Menschelt es rund um die Museen? Es scheint fast so. Foto: Werner Kuhnle

Sandra Richter reagiert auf anonyme Vorhaltungen aus dem Umfeld der Institute auf der Schillerhöhe.

Marbach - Ein Artikel der Ulmer Südwestpresse über Vorgänge bei der Deutschen Schiller-Gesellschaft (DSG) und dem Deutschen Literaturarchiv (DLA) Marbach schlägt Wellen, die für Unruhe sorgen. In dem Artikel werden Behauptungen aus Kreisen des etwa 260-köpfigen Personals des DLA laut, wonach es in der international renommierten Einrichtung mit der Führung hapern soll. So richtig aus der Deckung wagt sich aber kein Kritiker. Denn im Artikel lässt sich niemand mit Namen zitieren – und der DLA-Direktorin Sandra Richter wird keine Gelegenheit gegeben, auf Vorwürfe einzugehen.

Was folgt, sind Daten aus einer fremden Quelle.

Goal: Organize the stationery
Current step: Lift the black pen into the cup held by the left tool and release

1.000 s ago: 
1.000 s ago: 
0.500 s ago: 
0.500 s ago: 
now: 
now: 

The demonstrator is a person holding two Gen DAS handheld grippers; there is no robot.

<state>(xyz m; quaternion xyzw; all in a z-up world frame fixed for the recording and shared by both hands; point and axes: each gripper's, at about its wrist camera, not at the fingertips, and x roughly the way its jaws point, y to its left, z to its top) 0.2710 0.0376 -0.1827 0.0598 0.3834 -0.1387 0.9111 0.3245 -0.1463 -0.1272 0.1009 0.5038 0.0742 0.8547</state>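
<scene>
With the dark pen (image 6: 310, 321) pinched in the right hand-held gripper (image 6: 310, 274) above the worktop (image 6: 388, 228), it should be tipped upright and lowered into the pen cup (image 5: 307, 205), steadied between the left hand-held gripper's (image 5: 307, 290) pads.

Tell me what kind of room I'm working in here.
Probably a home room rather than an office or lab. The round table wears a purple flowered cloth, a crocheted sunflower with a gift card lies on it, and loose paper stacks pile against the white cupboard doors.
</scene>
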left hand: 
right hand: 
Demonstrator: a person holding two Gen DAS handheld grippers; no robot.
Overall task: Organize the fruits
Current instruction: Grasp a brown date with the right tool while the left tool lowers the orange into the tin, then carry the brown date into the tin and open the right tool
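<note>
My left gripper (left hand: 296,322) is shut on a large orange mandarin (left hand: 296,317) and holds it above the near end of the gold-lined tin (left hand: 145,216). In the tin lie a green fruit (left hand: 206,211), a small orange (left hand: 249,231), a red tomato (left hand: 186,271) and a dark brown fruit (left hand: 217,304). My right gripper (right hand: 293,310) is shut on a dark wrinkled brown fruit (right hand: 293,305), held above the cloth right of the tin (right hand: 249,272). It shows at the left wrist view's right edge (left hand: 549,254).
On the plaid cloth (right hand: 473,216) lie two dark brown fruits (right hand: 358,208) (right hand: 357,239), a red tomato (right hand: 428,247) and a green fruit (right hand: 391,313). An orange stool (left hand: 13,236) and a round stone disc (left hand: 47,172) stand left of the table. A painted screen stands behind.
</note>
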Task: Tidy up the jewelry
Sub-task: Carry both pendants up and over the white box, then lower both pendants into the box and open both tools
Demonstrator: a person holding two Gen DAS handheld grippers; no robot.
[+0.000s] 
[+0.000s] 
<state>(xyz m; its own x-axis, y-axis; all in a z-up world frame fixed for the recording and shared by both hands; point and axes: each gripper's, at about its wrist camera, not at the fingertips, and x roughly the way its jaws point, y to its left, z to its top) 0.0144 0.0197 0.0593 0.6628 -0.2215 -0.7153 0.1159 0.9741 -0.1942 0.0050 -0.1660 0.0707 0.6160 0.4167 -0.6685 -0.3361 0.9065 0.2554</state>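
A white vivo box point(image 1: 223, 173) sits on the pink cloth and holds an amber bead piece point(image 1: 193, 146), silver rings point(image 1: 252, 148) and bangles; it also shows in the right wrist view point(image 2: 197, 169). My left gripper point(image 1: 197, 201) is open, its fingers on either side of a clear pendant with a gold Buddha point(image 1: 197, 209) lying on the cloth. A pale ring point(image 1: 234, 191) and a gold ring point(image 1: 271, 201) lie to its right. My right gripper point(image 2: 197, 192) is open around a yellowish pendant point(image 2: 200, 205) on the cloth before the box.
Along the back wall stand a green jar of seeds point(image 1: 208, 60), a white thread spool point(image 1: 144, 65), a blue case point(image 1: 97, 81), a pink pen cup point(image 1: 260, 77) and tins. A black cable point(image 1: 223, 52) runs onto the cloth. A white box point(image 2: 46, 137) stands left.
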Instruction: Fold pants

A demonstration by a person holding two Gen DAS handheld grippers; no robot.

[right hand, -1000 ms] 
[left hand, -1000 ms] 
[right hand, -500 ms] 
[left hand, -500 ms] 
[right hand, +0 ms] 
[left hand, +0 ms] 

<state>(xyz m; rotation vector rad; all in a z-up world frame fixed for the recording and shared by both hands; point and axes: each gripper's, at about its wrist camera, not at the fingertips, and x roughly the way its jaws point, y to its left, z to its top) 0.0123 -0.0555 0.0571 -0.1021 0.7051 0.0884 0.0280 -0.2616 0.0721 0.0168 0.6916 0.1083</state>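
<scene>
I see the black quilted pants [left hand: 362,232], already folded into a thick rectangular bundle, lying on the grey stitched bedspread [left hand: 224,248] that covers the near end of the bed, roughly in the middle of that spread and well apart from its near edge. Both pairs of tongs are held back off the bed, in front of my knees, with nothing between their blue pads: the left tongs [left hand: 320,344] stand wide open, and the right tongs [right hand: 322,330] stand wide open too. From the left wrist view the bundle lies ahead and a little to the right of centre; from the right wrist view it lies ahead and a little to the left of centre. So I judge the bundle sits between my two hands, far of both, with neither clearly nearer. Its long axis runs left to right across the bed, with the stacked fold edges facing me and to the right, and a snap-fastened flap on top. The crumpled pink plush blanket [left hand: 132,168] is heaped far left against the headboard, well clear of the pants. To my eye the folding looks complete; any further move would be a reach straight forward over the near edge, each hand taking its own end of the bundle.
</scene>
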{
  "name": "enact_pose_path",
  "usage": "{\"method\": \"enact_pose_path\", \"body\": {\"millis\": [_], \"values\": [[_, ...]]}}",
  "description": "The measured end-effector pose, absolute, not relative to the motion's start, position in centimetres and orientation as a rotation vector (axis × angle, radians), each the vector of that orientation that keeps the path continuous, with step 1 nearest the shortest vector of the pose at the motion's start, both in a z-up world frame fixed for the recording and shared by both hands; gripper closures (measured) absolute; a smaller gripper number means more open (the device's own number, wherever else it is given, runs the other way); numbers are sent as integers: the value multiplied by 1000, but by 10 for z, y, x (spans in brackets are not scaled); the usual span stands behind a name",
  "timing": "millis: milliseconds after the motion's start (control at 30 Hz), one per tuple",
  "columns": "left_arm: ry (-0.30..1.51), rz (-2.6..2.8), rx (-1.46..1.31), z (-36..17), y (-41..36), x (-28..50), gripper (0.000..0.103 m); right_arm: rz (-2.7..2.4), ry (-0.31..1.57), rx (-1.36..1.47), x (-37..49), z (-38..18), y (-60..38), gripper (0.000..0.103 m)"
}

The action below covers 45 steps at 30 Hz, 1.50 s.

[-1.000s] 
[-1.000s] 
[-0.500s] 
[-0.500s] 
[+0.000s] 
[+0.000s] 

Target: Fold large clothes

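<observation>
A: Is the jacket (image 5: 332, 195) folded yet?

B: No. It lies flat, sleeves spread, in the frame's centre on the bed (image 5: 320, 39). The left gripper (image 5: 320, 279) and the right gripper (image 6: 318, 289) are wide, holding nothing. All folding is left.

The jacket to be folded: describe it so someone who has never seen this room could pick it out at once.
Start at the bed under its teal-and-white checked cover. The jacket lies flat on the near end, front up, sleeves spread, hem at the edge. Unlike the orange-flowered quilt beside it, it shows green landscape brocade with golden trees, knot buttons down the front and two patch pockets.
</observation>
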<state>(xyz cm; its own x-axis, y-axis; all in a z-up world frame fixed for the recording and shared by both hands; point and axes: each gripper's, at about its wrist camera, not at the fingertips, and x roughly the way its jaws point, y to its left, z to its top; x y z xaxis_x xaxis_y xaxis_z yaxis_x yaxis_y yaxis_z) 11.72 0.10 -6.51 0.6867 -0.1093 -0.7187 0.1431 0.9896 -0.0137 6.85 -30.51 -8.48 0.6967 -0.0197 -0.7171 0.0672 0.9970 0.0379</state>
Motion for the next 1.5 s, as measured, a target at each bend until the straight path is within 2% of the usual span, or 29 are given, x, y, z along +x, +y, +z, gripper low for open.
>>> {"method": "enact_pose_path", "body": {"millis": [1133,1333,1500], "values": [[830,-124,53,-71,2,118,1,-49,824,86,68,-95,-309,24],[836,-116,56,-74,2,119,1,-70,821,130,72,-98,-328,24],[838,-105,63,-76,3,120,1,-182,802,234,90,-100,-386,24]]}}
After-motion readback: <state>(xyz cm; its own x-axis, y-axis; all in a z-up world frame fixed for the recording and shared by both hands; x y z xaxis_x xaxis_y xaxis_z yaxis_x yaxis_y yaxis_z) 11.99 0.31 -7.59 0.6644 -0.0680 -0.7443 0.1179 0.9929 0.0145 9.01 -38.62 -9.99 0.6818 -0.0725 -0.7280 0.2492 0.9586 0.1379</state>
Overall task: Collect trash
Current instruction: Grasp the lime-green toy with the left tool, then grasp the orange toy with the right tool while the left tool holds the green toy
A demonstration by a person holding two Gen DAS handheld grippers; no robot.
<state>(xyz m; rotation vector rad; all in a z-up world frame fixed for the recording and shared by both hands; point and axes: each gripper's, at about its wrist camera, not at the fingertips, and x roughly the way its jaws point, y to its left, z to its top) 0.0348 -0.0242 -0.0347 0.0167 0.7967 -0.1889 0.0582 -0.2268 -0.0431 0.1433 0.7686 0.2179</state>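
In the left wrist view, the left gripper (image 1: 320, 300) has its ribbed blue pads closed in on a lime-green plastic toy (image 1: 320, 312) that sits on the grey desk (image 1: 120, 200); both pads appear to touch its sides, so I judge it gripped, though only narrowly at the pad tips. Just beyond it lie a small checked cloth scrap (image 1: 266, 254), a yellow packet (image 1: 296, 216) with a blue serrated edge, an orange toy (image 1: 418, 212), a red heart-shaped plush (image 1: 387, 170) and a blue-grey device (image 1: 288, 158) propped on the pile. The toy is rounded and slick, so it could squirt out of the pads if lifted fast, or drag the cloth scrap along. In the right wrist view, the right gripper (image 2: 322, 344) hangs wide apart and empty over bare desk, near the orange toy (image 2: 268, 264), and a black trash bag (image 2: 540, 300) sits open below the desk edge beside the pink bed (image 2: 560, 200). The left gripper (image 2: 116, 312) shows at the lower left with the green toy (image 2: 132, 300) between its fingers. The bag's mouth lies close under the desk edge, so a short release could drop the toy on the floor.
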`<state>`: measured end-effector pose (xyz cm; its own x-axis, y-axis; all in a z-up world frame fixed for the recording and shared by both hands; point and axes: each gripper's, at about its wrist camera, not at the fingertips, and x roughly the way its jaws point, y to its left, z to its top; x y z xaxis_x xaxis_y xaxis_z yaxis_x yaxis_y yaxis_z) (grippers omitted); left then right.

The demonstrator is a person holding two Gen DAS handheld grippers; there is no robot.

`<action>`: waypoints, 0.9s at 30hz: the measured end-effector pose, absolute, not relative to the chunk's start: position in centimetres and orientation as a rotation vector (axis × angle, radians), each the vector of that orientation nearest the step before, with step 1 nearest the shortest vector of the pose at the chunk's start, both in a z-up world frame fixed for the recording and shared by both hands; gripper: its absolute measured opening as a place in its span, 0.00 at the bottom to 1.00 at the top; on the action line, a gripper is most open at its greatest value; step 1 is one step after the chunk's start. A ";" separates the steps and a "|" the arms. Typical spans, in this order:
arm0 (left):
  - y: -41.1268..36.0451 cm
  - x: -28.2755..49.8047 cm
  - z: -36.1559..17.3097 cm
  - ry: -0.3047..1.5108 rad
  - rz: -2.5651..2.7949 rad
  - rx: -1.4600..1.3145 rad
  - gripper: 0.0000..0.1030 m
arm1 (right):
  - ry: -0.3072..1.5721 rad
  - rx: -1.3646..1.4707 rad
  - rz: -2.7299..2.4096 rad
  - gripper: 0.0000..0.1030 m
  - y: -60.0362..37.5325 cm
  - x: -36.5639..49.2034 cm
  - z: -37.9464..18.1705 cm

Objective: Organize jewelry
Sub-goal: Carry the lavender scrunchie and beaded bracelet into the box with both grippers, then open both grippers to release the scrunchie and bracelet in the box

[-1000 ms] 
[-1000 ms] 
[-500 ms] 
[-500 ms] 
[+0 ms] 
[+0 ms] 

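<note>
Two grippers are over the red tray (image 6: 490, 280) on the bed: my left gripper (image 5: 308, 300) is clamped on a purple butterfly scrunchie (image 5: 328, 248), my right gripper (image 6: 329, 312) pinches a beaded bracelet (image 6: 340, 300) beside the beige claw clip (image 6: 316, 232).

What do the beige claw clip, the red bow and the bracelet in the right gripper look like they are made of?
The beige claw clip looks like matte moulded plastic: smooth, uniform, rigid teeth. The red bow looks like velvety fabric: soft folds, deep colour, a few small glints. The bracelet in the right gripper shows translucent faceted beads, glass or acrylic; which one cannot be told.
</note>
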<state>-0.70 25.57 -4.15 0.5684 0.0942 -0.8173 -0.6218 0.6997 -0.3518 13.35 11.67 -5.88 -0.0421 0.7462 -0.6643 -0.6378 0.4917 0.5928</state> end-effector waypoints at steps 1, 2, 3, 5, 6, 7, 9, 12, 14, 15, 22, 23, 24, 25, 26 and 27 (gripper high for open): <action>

Erstaunen ist folglich das, was Sandra Richter auf Nachfrage dieser Zeitung äußert. So habe sich laut Südwestpresse das Arbeitsklima auf der Schillerhöhe seit ihrer Amtsübernahme Anfang 2019 deutlich verschlechtert. Das sei bei einer Personalversammlung im frühen Frühjahr beklagt worden. Wie die Südwestpresse-Autorin Bettina Wieselmann berichtet, habe man dort mit Befremden aufgenommen, dass von der DLA-Führung niemand an der Versammlung teilgenommen habe. Marbach verlange intensive Präsenz, die eine Direktorin nicht leisten könne, die mit ihrer Familie ihren Hauptwohnsitz in Frankfurt habe und kaum da sei, werden „Marbach-Vertraute“ unter dem Schutz der Anonymität zitiert.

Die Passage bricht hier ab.